В ситуации паники общности выделяются из социального тела, понимаемого как целое, и хотят от него убежать. Но поскольку они пока ещё в его власти, физически и социально, они вынуждены его атаковать. Паника как никакое другое явление показывает множественное и неорганичное тело нашего вида. Слотердайк, этот последний философ, продолжает позитивную концепцию паники: «В исторической перспективе альтернативные группы были первыми, кто выработал неистерическое
отношение к возможному апокалипсису. […] Текущему альтернативному сознанию свойственно нечто, что мы можем назвать прагматичным подходом к катастрофе». Возвращаясь к вопросу, если кибернетическая гипотеза настаивает, что «цивилизация, поскольку она должна строиться на ожиданиях, повторениях, защите и институтах, имеет условием отсутствие, то есть устранение всякой паники», то Слотердайк возражает, что «только благодаря близости паники как опыта возможны живые цивилизации». Так она предотвращает катастрофический потенциал эпохи, возвращаясь к изначальной непринуждённости.

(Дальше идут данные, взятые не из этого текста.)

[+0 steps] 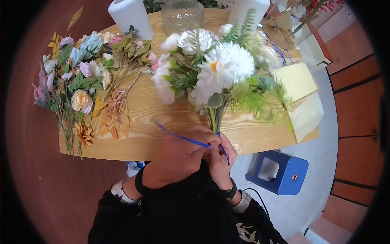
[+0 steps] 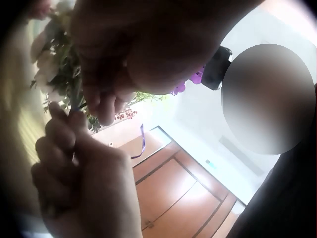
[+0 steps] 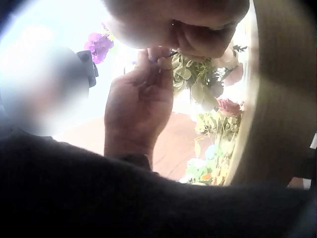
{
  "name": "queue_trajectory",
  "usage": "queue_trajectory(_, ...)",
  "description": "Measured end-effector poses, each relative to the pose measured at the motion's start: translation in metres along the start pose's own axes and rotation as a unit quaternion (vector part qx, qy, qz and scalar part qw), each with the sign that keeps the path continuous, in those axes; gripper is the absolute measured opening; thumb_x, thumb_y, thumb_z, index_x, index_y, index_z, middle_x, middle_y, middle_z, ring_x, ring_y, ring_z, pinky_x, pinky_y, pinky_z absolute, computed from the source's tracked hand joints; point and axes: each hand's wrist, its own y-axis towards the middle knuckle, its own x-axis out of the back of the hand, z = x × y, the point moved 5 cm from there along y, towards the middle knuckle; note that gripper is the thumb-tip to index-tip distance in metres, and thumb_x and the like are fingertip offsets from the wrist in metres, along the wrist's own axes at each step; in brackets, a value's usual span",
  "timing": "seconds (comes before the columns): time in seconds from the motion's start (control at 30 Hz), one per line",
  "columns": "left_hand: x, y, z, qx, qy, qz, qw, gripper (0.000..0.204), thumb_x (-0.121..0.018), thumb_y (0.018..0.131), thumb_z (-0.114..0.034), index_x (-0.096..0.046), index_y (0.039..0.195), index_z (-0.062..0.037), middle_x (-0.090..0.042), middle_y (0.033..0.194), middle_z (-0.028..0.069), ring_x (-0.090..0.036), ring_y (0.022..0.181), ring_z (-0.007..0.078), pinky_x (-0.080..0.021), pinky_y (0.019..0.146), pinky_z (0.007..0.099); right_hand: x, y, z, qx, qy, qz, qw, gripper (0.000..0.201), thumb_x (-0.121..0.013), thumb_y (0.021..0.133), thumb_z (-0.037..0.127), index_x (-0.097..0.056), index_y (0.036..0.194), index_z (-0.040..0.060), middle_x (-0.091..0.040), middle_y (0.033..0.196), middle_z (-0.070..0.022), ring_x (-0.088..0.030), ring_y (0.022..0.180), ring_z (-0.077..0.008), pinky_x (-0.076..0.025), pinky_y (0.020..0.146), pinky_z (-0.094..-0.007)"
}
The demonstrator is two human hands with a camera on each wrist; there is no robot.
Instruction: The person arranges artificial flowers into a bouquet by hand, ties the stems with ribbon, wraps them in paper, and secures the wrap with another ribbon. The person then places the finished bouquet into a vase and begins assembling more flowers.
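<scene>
A bouquet of white and pale pink flowers with green fern stands upright before the chest, its stems gathered at the bottom. Blue ribbon goes round the stems, one tail stretching left and another hanging down. My left hand pinches the ribbon near the stems. Just under the binding, my right hand grips the stems, thumb close to the left fingertips. In the left wrist view the right hand has curled fingers. The right wrist view shows the left hand at the ribbon; the stem ends are hidden.
Loose flowers lie on the left of the wooden table. White vases and a glass vase stand at the back. Cream paper sheets overlap the right edge. A blue stool is on the floor.
</scene>
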Motion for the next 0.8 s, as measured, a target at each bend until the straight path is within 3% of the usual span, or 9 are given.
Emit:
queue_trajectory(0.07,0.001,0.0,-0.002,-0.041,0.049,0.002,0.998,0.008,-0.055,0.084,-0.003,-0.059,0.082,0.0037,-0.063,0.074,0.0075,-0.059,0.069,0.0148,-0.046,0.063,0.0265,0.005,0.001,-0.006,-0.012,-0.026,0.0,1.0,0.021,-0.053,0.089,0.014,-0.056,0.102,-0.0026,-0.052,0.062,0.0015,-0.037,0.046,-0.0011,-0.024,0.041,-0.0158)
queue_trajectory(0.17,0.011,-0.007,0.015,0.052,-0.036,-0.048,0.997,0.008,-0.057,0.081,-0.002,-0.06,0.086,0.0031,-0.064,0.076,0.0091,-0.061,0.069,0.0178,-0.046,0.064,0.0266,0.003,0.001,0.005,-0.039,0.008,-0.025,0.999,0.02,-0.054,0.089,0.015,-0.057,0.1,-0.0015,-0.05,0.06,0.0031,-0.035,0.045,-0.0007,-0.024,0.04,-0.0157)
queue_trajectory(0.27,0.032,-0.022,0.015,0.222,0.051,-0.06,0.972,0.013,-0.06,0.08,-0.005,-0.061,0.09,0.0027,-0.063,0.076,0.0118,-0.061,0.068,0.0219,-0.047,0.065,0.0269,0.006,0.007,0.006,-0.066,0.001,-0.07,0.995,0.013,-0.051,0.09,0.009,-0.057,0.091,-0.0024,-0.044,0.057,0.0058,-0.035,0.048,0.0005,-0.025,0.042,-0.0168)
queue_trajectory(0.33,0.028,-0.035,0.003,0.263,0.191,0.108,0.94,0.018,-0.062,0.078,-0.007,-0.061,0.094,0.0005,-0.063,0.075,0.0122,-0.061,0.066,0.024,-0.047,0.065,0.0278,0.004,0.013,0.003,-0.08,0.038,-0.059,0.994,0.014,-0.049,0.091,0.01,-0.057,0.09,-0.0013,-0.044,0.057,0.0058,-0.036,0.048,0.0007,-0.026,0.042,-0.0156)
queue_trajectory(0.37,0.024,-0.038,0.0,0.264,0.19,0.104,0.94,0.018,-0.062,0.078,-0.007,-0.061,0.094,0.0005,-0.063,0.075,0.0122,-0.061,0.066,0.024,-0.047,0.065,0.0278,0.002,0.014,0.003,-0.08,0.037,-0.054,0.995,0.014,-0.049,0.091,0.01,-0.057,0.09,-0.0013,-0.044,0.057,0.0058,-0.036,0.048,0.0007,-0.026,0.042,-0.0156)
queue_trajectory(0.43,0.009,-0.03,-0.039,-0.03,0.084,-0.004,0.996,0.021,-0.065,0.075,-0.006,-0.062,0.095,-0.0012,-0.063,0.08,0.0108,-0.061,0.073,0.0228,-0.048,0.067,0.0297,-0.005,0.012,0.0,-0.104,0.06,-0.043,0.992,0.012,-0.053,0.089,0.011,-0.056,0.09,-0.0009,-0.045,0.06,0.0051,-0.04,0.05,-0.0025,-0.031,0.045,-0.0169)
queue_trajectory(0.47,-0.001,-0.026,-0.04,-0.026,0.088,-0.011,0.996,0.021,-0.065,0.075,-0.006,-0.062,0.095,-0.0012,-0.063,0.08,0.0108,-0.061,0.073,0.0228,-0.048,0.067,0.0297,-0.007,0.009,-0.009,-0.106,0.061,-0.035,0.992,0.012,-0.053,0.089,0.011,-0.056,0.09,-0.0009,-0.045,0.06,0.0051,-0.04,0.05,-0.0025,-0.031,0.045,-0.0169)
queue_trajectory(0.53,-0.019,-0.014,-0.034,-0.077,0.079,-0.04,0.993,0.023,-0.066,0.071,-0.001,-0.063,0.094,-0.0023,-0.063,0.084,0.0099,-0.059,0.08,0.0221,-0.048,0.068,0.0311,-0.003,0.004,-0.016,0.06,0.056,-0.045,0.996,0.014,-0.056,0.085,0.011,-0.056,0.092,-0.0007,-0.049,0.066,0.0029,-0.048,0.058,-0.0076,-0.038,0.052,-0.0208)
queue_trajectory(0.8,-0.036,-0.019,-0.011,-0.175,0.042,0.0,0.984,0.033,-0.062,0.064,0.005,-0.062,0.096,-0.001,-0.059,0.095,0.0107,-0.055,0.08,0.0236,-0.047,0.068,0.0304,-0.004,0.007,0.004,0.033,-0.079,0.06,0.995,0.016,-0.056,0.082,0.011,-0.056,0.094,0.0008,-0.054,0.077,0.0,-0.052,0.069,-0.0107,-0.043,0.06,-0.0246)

Паника даёт возможность превратить эти энергии в «разумный экстаз, в котором индивиду явится догадка: “я – мир”». Если что и прорывает плотины паники и превращается в потенциальный положительный заряд, сбивчивую (сбитую вместе) догадку о преодолении, так это то, что каждый есть живая основа собственного кризиса, а не обязан проживать его как внешний рок. Таким образом, поиски активной паники – «мирового панического опыта» – это техника допущения опасности распада, которую представляет для общества каждый как опасный дивидуум. Это конец надежд на любые конкретные утопии, мост к тому факту, что нам больше нечего ждать и больше нечего терять. Это способ через особую восприимчивость вернуть возможностям прожитых ситуаций, их возможному крушению и крайней хрупкости их прописанного распорядка ясную связь с движением на опережение кибернетического капитализма. В сумерках нигилизма нужно сделать страх таким же непомерным, как надежду.
В рамках кибернетической гипотезы паника понимается как смена состояния саморегулируемой системы. Для кибернетика любой беспорядок может проистекать лишь из погрешности между регистрируемым поведением и действительным поведением элементов системы. Поведение, которое не поддаётся контролю, оставаясь при этом несущественным для системы, называется «шумом» – это то, что не может быть сведено двоичной машиной ни к нулю, ни к единице. Такие шумы – это линии схода, блуждающие желания, ещё не втянутые в круговорот оценивания, то, что не в списках. Мы называем гетерогенную
совокупность таких шумов Воображаемой партией[23]: они размножаются под Империей, не нарушая при этом её шаткого равновесия, не меняя её состояния, и одиночество, к примеру, – самая распространённая форма таких переходов на сторону Воображаемой партии. Винер, формулируя кибернетическую гипотезу, допускает существование систем – называемых «контурами круговой реверберации» – где умножаются расхождения между поведением, желаемым для целого, и фактическим поведением элементов. Он предвидит, что такие шумы могут последовательно и резко нарастать, как бывает, когда из-за действий гонщика автомобиль начинает дрейфовать на скользкой дороге или врезается в отбойник. Переизбыток плохих фидбеков, искажающих то, что должны были сообщать, усиливающих то, что должны были ограничить, – такие ситуации показывают путь чистой силы реверберации. Текущая практика забрасывания информацией отдельных узловых точек сети интернет – спаминг — стремится к созданию таких ситуаций. Любой бунт внутри и против Империи может пониматься только как усиление подобных «шумов», способных породить то, что Пригожин и Стенгере назвали – предлагая провести аналогию между физическим и социальным миром – «точками бифуркации», то есть критическим порогом, за которым становится возможным новое состояние системы.